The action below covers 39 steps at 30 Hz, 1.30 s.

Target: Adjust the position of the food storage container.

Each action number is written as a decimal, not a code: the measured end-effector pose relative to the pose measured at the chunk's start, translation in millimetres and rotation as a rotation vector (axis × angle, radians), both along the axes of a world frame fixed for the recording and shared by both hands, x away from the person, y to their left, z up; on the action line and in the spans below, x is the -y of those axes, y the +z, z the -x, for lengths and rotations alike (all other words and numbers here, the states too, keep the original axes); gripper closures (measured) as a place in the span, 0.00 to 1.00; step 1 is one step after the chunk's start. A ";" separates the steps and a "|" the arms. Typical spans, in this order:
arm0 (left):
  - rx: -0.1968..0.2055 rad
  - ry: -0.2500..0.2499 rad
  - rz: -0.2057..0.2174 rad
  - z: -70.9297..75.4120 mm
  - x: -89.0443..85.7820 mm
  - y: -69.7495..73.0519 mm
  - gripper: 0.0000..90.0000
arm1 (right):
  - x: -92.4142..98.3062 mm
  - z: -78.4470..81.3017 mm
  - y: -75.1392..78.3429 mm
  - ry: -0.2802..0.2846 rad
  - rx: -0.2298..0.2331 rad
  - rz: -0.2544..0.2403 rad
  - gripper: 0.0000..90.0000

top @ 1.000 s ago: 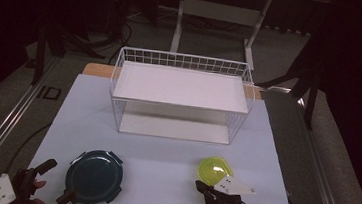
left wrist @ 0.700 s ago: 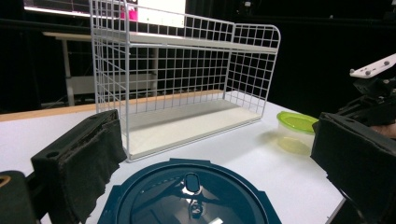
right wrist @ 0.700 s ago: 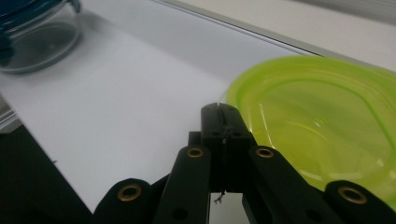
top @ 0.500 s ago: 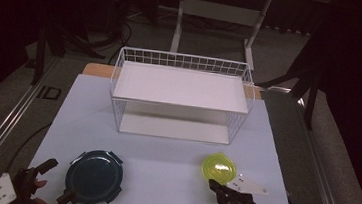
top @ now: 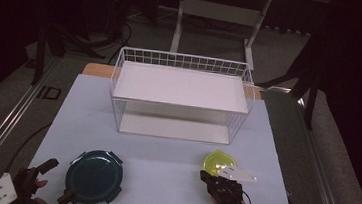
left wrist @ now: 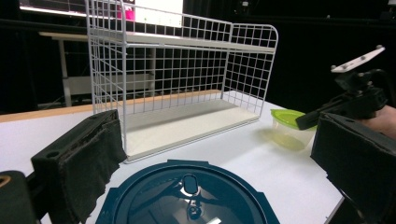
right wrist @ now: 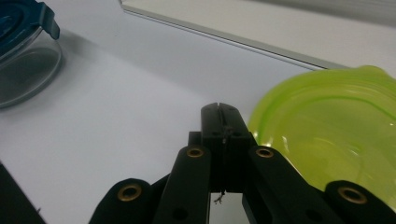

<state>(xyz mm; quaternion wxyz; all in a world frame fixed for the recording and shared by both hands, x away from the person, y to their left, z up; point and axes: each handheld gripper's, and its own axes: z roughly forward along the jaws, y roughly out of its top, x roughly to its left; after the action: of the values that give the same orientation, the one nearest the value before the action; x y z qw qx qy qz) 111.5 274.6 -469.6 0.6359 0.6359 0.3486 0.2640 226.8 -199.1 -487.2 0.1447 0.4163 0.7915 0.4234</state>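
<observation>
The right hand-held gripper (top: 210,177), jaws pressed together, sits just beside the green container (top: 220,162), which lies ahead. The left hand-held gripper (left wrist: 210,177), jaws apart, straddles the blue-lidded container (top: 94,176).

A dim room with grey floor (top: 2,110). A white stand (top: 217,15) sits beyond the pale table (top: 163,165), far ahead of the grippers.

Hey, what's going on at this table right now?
A person holds a gripper in each hand at a white table. The left gripper, jaws open, sits around a dark blue lidded container. The right gripper, jaws shut and empty, rests beside a small green-lidded container. A white wire rack stands behind them with nothing on its shelves.
</observation>
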 end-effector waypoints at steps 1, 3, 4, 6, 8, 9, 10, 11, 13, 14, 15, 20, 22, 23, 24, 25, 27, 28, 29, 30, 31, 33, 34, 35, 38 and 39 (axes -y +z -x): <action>0.000 -0.001 0.000 -0.1 -0.1 -0.1 0.03 | -2.2 -2.2 -1.1 -0.005 0.004 0.014 1.00; 0.000 -0.002 0.001 0.1 -0.4 0.0 0.03 | -2.7 -5.9 -3.2 -0.021 -0.010 0.017 1.00; 0.001 -0.002 0.002 0.3 -0.5 0.0 0.03 | -2.3 -7.4 -4.4 -0.029 -0.014 0.022 1.00; 0.002 -0.002 0.004 0.8 -0.7 0.2 0.03 | 0.4 -8.6 -5.5 -0.046 -0.025 0.018 1.00; 0.003 -0.001 0.005 0.7 -0.7 0.3 0.03 | 4.7 -7.3 -5.3 -0.060 -0.025 0.026 1.00; 0.002 -0.001 0.005 0.6 -0.7 0.2 0.03 | 7.7 -6.4 -5.1 -0.067 -0.023 0.028 1.00; 0.001 -0.001 0.003 0.5 -0.5 0.2 0.03 | 11.6 -5.9 -5.1 -0.076 -0.024 0.026 1.00; 0.001 -0.002 0.001 0.4 -0.4 0.2 0.03 | 15.6 -5.2 -5.0 -0.087 -0.025 0.027 1.00; 0.001 -0.001 0.001 0.1 0.2 0.1 0.03 | 24.7 -4.0 -4.7 -0.107 -0.022 0.031 1.00; -0.001 -0.002 -0.001 0.0 0.4 0.0 0.03 | 29.9 -4.1 -4.7 -0.117 -0.024 0.030 1.00; -0.002 -0.003 -0.002 -0.1 0.5 -0.1 0.03 | 35.0 -3.8 -4.6 -0.134 -0.023 0.031 1.00; -0.006 -0.001 -0.016 -0.7 1.8 -0.5 0.03 | 60.1 -3.5 -4.7 -0.205 -0.010 0.043 1.00; -0.006 -0.002 -0.019 -1.0 2.2 -0.6 0.03 | 68.5 -3.6 -4.7 -0.232 -0.007 0.044 1.00; -0.008 -0.001 -0.021 -1.0 2.5 -0.7 0.03 | 72.2 -3.7 -4.8 -0.242 -0.008 0.040 1.00; -0.018 -0.008 -0.021 -1.0 2.9 -0.4 0.03 | 75.1 -3.6 -4.8 -0.255 -0.009 0.040 1.00; -0.025 -0.027 -0.018 -0.9 3.1 -0.2 0.03 | 77.4 -3.4 -4.7 -0.259 -0.006 0.038 1.00; -0.025 -0.056 -0.022 -0.1 3.6 0.0 0.05 | 79.0 -1.5 -3.6 -0.259 -0.010 0.020 1.00; -0.028 -0.064 -0.029 -0.2 4.5 0.3 0.05 | 78.5 0.2 -2.4 -0.251 -0.005 0.011 1.00; -0.033 -0.065 -0.042 -0.2 5.8 0.3 0.05 | 77.2 2.2 -0.7 -0.240 0.006 0.004 1.00; -0.036 -0.074 -0.049 -0.5 6.7 -0.2 0.05 | 75.5 4.1 1.4 -0.231 0.019 0.000 1.00; -0.042 -0.081 -0.052 -0.9 7.4 -0.4 0.05 | 73.8 6.0 3.9 -0.223 0.031 -0.015 0.98; -0.050 -0.092 -0.063 -1.5 8.6 -0.6 0.07 | 70.7 8.3 8.8 -0.206 0.052 -0.033 0.94; -0.057 -0.098 -0.065 -1.6 8.6 -0.4 0.07 | 69.2 9.5 11.2 -0.199 0.063 -0.040 0.92; -0.058 -0.104 -0.070 -1.5 8.2 -0.2 0.09 | 67.6 10.3 13.2 -0.188 0.072 -0.047 0.87; -0.069 -0.123 -0.083 -1.2 4.0 0.6 0.19 | 62.2 12.1 17.3 -0.150 0.087 -0.059 0.74; -0.081 -0.128 -0.088 -2.1 1.7 0.8 0.19 | 60.3 12.8 18.2 -0.139 0.095 -0.058 0.70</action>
<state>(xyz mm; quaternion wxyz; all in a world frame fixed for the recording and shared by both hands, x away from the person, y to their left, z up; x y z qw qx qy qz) 113.6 272.9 -468.8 0.6081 0.6946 0.3208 0.2119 214.1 -259.5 -469.0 0.1990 0.4538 0.7404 0.4542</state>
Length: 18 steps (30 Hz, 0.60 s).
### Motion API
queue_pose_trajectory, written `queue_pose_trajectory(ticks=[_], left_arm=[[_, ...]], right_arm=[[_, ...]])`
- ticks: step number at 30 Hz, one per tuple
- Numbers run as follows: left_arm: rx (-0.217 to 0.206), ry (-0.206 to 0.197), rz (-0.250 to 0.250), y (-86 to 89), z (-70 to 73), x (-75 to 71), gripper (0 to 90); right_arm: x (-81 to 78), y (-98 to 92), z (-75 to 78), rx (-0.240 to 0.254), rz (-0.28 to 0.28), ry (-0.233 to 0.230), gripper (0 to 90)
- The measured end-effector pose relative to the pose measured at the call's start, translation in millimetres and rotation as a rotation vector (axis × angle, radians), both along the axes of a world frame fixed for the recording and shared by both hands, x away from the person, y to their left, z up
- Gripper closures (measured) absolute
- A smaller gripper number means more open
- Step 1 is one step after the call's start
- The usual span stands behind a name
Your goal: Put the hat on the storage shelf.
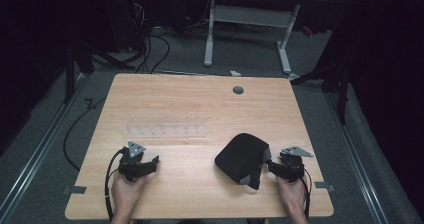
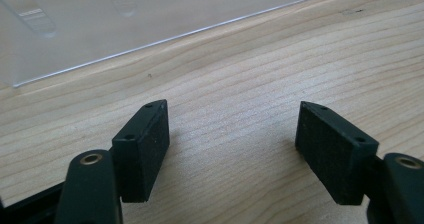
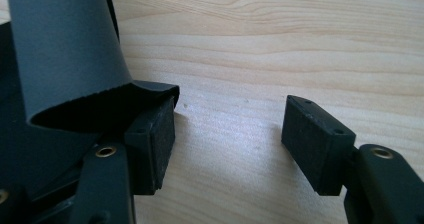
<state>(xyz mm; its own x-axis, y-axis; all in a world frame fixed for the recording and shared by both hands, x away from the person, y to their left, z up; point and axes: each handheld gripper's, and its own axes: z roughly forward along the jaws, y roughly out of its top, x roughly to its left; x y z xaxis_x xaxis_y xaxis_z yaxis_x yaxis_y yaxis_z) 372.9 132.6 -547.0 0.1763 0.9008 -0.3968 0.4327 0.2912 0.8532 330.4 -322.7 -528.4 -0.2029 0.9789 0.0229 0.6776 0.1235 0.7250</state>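
The left tongs (image 1: 150, 163) rest low on the bench (image 1: 200, 194), spread, with bare wood between the pads. The right tongs (image 1: 269, 167) also stand spread and pinch nothing; in the right gripper view one pad (image 3: 160, 134) sits just beside a folded grey flap of the black cap (image 1: 243, 159), under its edge, while the other pad stands well apart over bare wood.

The cap lies on the bench near the front edge, right of centre, touching the right tongs.

Step in hand, by judgement: taking hold of the cap's edge. For a sound grip, slide the near pad fully beneath the flap, bring the far pad over the fabric, then close on one layer only. Keep the tongs low to avoid pushing the cap away.

Beyond the left tongs lies a clear plastic rack (image 1: 165, 126), untouched.
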Motion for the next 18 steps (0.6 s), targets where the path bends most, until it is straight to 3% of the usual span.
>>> queue_pose_trajectory(ticks=[12,18], left_arm=[[0.001,0.001,-0.002,0.0,0.0,0.0,29.8],[0.001,0.002,-0.002,0.0,0.0,0.0,29.8]], right_arm=[[-18.7,-15.1,8.9,0.085,0.009,-0.019,38.6],[-26.1,-10.9,23.3,0.119,0.029,-0.067,37.8]])
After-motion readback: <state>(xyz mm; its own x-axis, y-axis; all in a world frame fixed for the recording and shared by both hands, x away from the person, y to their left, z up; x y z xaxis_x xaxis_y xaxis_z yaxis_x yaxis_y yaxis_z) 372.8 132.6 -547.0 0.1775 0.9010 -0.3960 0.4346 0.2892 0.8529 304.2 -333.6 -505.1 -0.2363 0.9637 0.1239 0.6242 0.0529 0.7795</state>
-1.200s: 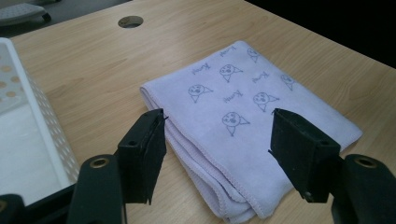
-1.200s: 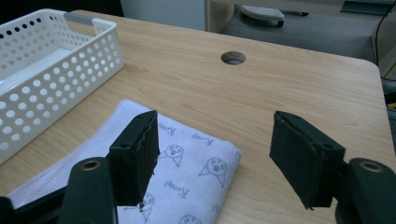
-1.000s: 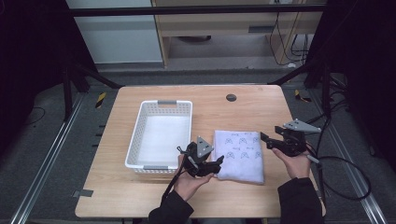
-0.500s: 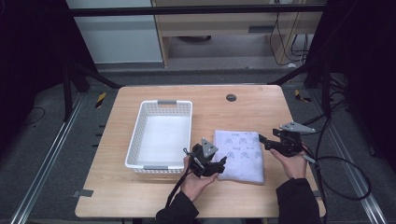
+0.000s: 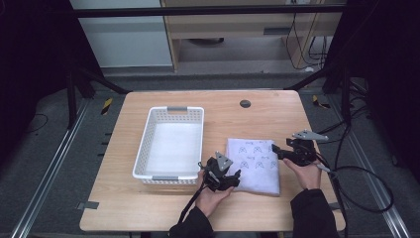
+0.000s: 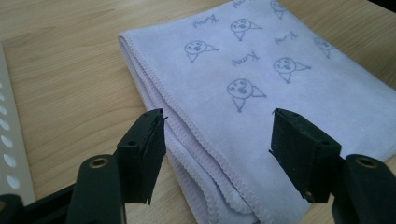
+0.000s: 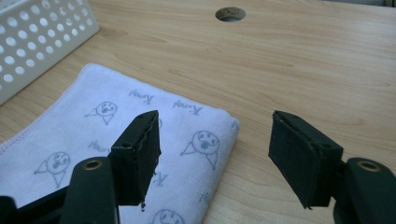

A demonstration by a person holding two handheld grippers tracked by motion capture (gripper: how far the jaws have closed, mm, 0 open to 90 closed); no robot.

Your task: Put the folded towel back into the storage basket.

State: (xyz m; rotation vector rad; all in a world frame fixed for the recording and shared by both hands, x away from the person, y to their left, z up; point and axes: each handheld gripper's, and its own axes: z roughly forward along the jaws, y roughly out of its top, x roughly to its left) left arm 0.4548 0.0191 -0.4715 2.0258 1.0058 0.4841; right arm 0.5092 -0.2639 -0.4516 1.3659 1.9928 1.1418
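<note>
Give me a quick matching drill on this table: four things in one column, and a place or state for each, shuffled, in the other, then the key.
Things:
1. folded cloth
2. white basket
3. left gripper
4. round hole in the table

Places or states:
A. empty, at the cloth's left
B. near the table's far edge
C. flat on the table, printed with small faces
D. jaws open over the cloth's near-left corner

Pairs: 1-C, 2-A, 3-D, 4-B
</note>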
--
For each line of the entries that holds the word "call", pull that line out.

- The measured end-effector pose relative to the pose measured at the call's start, translation in millimetres and rotation as a rotation vector (axis × angle, radians), both along the axes of a world frame fixed for the recording and shared by both hands, x away from the person, y to their left, z up
- Step 1 is one step after the call's start

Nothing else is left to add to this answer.